Thursday, April 30, 2009

Reacquainted

It appears that I suffer from a strange amnesia. I seem to have the same revelations over and over. It astonishes me that I can forget a revelation.

It is a shame, because these insights should be instructive. I should build on them to improve my life.

This week I was in Washington, DC doing a freelance project for a client I had a decade ago. I haven't worked in public policy since 1999. It was strange instance of deja vu to be riding the Metro and visiting Congressional offices.

I was reintroduced to people I worked with while lobbying. We haven't met in ten years, and an unacknowledged assessment of our alterations accompanied each of our greetings.

The things I recall are also strange. While walking in the basement of the Dirksen building I remembered that there was a crummy cafe in the area that had a wonderful veggie burger.

Of course, some things have changed.

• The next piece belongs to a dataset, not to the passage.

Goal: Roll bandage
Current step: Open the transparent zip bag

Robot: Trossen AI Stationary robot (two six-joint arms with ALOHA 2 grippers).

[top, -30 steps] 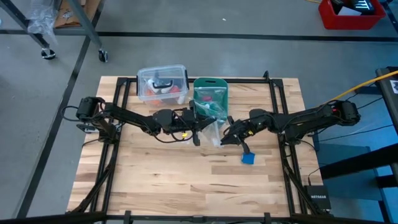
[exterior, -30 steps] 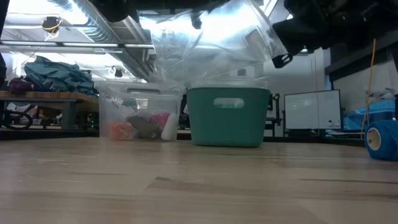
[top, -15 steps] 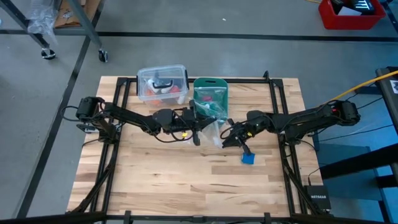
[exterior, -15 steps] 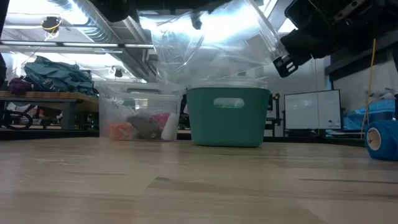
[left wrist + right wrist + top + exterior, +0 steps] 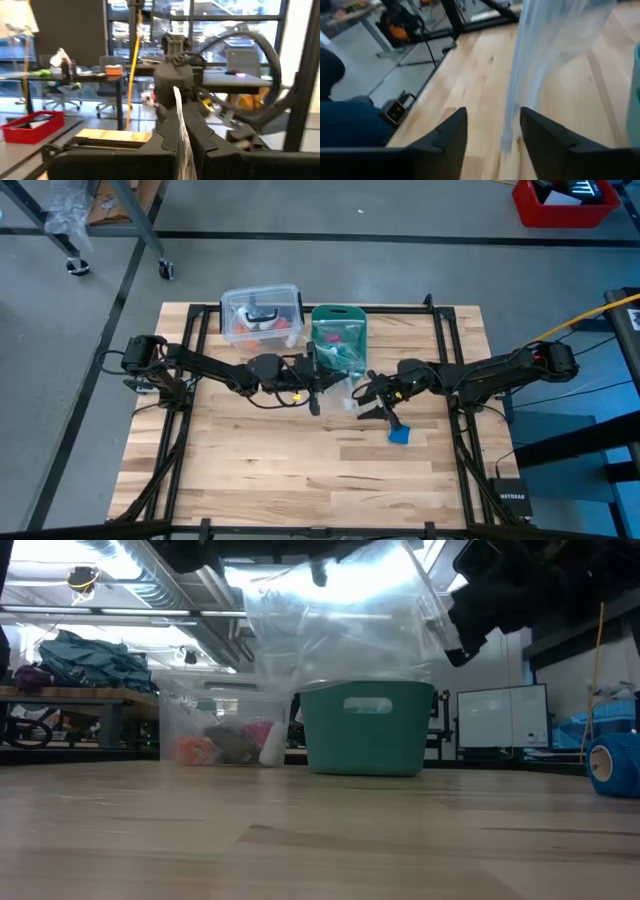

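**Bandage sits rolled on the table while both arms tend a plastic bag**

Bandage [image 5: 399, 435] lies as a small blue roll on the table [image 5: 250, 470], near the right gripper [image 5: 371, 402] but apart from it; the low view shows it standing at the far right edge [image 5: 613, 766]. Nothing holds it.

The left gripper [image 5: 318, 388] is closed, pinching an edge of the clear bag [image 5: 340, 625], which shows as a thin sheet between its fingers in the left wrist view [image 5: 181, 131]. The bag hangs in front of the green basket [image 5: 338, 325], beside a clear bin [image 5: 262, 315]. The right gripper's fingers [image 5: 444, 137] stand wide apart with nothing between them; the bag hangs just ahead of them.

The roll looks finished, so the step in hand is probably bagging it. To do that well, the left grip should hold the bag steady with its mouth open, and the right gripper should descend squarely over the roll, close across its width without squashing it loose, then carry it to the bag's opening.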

The staffers seem impossibly young to me now. Security has made access to buildings more difficult.

The gift from this experience is that hard-gained knowledge was submerged rather than erased. While holding discussions with Congressional staffers and my peers, long forgotten points of food safety policy emerged.

The insight I want to recall is that the work of the past always informs the present. The conventional view is that the events of the past are dead. I finally threw away all of my records related to public policy work in August 2008. Now I find myself unexpectedly engaged in it again.

I retain easily the notion that negative past events can haunt a person at any time, but it somehow surprises me to realize that neutral or positive past experiences can influence one's life years later.

I tend to underestimate my power, skills, and resources. What I hope to recall in the future is that my experiences live within me and can be tapped at any time.